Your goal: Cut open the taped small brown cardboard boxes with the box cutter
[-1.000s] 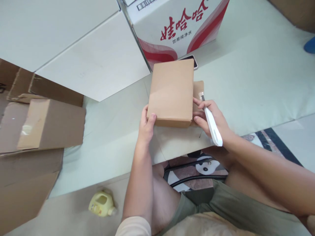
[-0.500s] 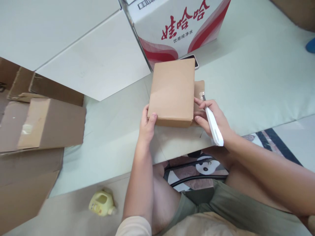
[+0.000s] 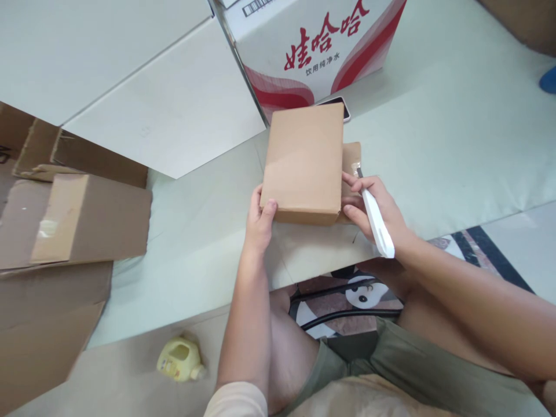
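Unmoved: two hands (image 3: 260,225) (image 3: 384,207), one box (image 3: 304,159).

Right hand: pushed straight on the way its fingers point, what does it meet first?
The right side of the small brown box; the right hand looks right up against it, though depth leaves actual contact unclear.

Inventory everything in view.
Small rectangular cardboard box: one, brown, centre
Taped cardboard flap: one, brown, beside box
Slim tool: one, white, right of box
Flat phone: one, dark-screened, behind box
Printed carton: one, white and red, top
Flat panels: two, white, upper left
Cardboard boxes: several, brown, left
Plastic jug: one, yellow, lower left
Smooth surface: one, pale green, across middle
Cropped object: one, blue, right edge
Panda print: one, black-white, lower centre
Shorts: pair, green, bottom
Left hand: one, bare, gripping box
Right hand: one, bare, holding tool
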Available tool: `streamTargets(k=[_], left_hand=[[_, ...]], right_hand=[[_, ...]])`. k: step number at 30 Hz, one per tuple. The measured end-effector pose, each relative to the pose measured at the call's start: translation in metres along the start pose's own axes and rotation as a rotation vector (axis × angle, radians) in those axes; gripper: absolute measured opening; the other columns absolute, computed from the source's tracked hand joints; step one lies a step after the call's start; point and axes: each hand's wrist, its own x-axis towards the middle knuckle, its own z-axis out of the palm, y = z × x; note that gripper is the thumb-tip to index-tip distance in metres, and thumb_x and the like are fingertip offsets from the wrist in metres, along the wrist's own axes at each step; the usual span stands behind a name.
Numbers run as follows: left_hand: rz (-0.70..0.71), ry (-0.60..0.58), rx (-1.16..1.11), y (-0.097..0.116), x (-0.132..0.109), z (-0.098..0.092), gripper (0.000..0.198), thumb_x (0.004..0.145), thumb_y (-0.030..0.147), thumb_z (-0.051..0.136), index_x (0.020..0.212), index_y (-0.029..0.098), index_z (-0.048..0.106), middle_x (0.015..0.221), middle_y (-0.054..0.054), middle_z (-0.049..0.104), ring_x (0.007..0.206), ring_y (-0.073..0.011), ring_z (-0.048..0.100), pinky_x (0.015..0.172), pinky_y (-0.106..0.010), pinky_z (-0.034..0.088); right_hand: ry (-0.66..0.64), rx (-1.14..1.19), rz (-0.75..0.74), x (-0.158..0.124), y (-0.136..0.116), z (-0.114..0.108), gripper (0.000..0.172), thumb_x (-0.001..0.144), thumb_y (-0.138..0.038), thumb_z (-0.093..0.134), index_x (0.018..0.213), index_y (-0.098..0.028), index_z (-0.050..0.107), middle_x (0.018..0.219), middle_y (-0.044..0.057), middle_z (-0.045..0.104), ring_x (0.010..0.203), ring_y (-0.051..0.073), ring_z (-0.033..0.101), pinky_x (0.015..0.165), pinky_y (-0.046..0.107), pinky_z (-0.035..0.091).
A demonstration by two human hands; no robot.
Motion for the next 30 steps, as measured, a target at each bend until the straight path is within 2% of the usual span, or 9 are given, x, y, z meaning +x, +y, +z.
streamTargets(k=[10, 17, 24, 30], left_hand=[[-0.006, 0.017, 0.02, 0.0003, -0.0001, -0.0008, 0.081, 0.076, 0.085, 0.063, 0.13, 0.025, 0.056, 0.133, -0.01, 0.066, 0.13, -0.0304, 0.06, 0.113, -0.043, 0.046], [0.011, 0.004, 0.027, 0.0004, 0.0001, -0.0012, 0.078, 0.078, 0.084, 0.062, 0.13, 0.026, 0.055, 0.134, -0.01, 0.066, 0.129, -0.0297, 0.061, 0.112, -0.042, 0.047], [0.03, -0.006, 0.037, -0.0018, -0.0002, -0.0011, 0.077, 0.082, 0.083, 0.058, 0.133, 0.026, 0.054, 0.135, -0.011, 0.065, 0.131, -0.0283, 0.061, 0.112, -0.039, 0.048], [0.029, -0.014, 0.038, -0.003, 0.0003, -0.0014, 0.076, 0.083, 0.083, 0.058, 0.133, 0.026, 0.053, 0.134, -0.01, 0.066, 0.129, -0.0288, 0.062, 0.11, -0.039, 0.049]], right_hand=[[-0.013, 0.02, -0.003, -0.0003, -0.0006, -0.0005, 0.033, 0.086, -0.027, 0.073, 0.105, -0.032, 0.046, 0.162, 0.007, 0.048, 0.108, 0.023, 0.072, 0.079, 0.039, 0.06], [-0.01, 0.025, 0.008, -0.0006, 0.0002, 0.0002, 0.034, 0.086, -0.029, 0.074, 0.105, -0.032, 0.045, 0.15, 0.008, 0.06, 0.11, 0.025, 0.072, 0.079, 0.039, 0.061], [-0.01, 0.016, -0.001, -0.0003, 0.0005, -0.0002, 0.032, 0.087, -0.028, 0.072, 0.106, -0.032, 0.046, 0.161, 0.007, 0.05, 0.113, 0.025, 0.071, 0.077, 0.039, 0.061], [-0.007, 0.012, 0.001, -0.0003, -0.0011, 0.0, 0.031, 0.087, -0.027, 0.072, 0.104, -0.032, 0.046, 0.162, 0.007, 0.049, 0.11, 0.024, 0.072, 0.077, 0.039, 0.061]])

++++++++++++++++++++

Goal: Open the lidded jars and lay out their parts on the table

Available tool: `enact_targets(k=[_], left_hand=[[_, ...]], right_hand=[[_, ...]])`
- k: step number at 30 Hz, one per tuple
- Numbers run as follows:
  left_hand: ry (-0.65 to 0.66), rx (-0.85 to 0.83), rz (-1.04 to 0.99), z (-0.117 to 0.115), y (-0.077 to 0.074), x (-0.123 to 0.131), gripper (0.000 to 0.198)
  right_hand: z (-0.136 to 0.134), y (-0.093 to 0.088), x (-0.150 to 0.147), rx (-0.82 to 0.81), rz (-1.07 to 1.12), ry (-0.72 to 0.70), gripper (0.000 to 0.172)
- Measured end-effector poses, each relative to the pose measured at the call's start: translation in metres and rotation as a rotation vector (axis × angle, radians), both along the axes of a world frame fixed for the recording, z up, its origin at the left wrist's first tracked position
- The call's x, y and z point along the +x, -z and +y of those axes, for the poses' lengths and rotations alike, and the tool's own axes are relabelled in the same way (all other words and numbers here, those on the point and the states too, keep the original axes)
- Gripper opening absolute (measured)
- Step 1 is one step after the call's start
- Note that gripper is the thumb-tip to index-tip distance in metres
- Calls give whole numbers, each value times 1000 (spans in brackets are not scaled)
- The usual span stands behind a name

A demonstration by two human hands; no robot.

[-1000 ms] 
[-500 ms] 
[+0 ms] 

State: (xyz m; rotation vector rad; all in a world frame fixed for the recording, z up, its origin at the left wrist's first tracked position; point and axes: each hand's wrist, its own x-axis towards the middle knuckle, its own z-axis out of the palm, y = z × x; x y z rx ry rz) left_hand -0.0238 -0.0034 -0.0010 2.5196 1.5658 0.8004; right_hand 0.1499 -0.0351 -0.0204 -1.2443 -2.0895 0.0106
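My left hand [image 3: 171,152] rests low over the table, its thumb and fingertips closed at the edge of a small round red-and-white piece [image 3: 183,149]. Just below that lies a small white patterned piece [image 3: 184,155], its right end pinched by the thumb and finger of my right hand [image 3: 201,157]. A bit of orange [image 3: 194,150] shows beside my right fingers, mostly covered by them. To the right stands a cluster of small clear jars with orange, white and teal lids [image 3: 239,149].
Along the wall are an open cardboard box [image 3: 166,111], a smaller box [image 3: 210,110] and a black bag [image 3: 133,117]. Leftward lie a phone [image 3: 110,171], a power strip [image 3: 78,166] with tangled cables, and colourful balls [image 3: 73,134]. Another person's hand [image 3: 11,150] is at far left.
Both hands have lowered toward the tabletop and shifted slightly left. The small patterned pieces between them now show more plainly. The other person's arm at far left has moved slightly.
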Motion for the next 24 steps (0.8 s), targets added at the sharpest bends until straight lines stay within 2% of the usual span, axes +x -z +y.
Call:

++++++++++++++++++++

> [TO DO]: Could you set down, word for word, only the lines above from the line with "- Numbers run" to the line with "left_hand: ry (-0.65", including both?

> [ANSWER FOR THIS EXERCISE]:
- Numbers run as follows:
  left_hand: ry (-0.65 to 0.66), rx (-0.85 to 0.83), rz (-1.04 to 0.99), z (-0.117 to 0.115), y (-0.077 to 0.074), x (-0.123 to 0.131), gripper (0.000 to 0.198)

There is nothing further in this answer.